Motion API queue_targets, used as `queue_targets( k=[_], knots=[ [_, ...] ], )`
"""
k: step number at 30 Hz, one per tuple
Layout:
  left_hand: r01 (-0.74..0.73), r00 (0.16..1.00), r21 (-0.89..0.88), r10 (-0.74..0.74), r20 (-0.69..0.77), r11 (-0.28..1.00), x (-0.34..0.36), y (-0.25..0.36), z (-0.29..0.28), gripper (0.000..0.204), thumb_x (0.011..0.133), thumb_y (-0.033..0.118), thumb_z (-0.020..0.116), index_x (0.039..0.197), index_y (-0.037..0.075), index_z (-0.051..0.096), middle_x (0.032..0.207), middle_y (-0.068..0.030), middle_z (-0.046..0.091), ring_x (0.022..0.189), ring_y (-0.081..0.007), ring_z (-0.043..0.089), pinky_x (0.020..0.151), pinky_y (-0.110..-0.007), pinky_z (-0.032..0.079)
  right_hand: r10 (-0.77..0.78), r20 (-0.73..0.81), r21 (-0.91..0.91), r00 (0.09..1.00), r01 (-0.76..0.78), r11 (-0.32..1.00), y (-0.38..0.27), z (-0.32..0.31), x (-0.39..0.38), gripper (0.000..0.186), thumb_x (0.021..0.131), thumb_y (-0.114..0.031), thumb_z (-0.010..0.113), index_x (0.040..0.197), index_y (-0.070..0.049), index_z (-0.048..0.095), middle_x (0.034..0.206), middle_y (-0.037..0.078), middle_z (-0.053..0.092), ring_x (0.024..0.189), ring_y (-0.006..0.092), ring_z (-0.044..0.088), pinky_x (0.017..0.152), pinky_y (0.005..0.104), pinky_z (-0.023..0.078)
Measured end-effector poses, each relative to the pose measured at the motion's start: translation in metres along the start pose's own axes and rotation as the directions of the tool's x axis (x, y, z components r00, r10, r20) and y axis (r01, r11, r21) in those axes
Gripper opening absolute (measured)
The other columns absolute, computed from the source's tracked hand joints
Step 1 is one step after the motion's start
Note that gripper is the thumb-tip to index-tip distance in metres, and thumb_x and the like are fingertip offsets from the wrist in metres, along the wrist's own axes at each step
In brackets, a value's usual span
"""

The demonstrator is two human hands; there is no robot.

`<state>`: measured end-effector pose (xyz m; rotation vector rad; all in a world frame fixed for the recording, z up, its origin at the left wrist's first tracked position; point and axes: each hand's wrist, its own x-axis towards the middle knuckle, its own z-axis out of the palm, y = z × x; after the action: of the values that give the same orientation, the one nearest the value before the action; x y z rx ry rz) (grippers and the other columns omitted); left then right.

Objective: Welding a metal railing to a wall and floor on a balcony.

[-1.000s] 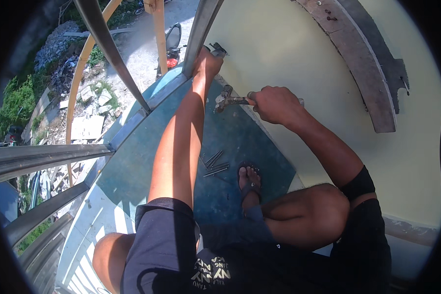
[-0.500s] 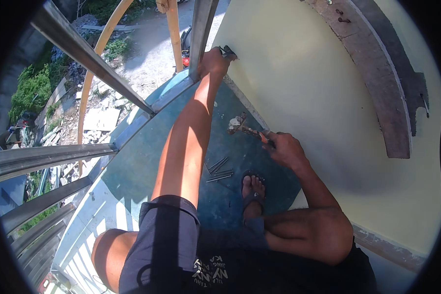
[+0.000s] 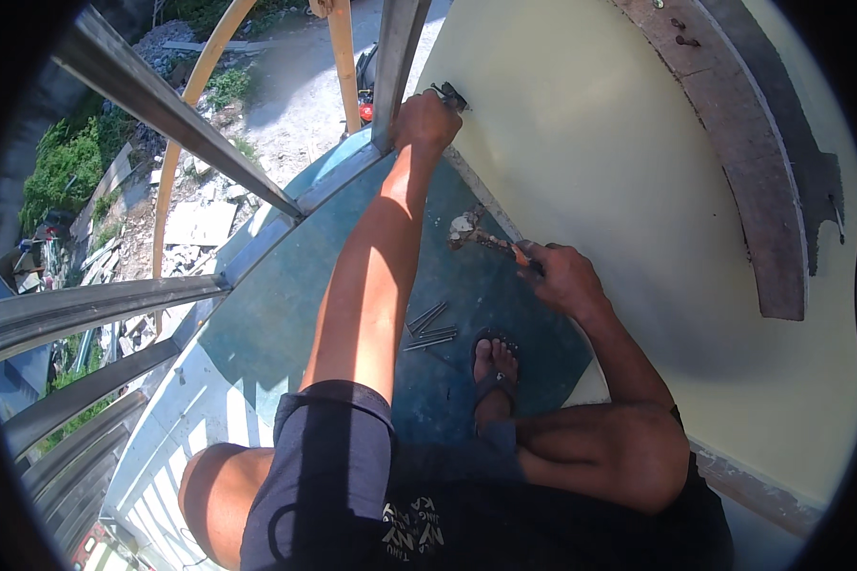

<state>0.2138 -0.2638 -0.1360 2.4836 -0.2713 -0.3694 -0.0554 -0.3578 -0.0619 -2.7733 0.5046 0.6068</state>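
At the top centre my left hand [image 3: 426, 124] is closed on a small dark metal piece [image 3: 452, 95] against the cream wall [image 3: 581, 152], just right of an upright metal post [image 3: 398, 57]. My right hand [image 3: 566, 281] grips a hammer by its orange-and-dark handle, lower and to the right. The worn hammer head [image 3: 466, 228] is over the blue-green floor panel [image 3: 257, 324], apart from my left hand. Several long nails [image 3: 431, 328] lie loose on that panel beside my sandalled foot [image 3: 495, 376].
Metal bars [image 3: 105, 305] line the curved edge at left, with an open drop to rubble [image 3: 195, 224] and greenery [image 3: 67, 171] below. Curved timber strips [image 3: 190, 86] stand outside the bars. A curved brown board [image 3: 752, 209] sits on the cream wall at right.
My right hand and hammer have dropped down from their higher position a second ago. My left hand still holds the dark piece by the post. The whole view has shifted slightly.
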Motion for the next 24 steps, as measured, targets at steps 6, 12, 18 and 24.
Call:
queue_targets(
  k=[6, 12, 18, 24],
  knots=[
    [-0.005, 0.999, -0.045, 0.003, -0.033, 0.999, 0.006, -0.003, 0.0, 0.045, 0.086, 0.046, 0.064, 0.108, 0.008, 0.072, 0.105, -0.0196, 0.07, 0.102, -0.0357, 0.067, 0.087, -0.046, 0.053, -0.054, 0.022, -0.122, 0.998, 0.057, 0.991, -0.009, -0.024, 0.009, 0.039, 0.085, -0.025, 0.068, 0.124, -0.018, 0.064, 0.093, 0.013, 0.068, 0.087, 0.0343, 0.066, 0.077, 0.0454, 0.053],
    [-0.046, 0.999, -0.182, 0.046, -0.003, 0.982, 0.013, -0.013, 0.004, 0.041, 0.083, 0.039, 0.066, 0.109, 0.007, 0.071, 0.106, -0.0217, 0.07, 0.103, -0.038, 0.066, 0.089, -0.046, 0.052, -0.153, 0.02, -0.261, 0.988, 0.153, 0.953, -0.028, -0.058, 0.019, 0.035, 0.087, -0.027, 0.067, 0.121, -0.018, 0.064, 0.091, 0.014, 0.066, 0.085, 0.0348, 0.066, 0.075, 0.0457, 0.052],
    [-0.073, 0.98, -0.495, -0.029, -0.196, 0.866, 0.009, -0.023, 0.012, 0.044, 0.087, 0.033, 0.057, 0.117, 0.002, 0.063, 0.116, -0.0241, 0.065, 0.11, -0.0397, 0.062, 0.094, -0.045, 0.047, -0.271, -0.027, -0.508, 0.962, 0.22, 0.833, -0.045, -0.088, 0.05, 0.034, 0.095, -0.027, 0.058, 0.127, -0.016, 0.055, 0.089, 0.015, 0.062, 0.078, 0.0346, 0.065, 0.069, 0.0479, 0.052],
    [-0.066, 0.99, -0.623, -0.025, -0.136, 0.779, -0.017, -0.012, -0.01, 0.065, 0.099, 0.057, 0.036, 0.118, -0.001, 0.059, 0.109, -0.0245, 0.065, 0.103, -0.04, 0.062, 0.094, -0.044, 0.044, -0.265, -0.262, -0.247, 0.928, 0.201, 0.948, -0.024, -0.026, 0.061, 0.03, 0.097, -0.027, 0.054, 0.12, -0.008, 0.052, 0.09, 0.019, 0.062, 0.078, 0.0389, 0.065, 0.069, 0.0508, 0.052]
  ],
)
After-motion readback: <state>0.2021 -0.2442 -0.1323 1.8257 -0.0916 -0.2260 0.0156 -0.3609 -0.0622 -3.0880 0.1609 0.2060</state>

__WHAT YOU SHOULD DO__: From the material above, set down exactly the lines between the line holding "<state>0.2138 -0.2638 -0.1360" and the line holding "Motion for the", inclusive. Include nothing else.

__SOLUTION TO THIS PROBLEM__:
<state>0.2138 -0.2638 -0.1360 2.4836 -0.2713 -0.3694 -0.0554 -0.3578 -0.0619 -2.7733 0.5046 0.6068</state>
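At the top centre my left hand [image 3: 426, 124] is closed on a small dark metal piece [image 3: 452, 95] against the cream wall [image 3: 581, 152], just right of an upright metal post [image 3: 398, 57]. My right hand [image 3: 566, 281] grips a hammer by its orange-and-dark handle, lower and to the right. The worn hammer head [image 3: 466, 228] is over the blue-green floor panel [image 3: 257, 324], apart from my left hand. Several long nails [image 3: 431, 328] lie loose on that panel beside my sandalled foot [image 3: 495, 376].
Metal bars [image 3: 105, 305] line the curved edge at left, with an open drop to rubble [image 3: 195, 224] and greenery [image 3: 67, 171] below. Curved timber strips [image 3: 190, 86] stand outside the bars. A curved brown board [image 3: 752, 209] sits on the cream wall at right.
My right hand and hammer have dropped down from their higher position a second ago. My left hand still holds the dark piece by the post. The whole view has shifted slightly.
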Motion for the next 24 steps, as measured, targets at steps 6, 12, 18 and 24.

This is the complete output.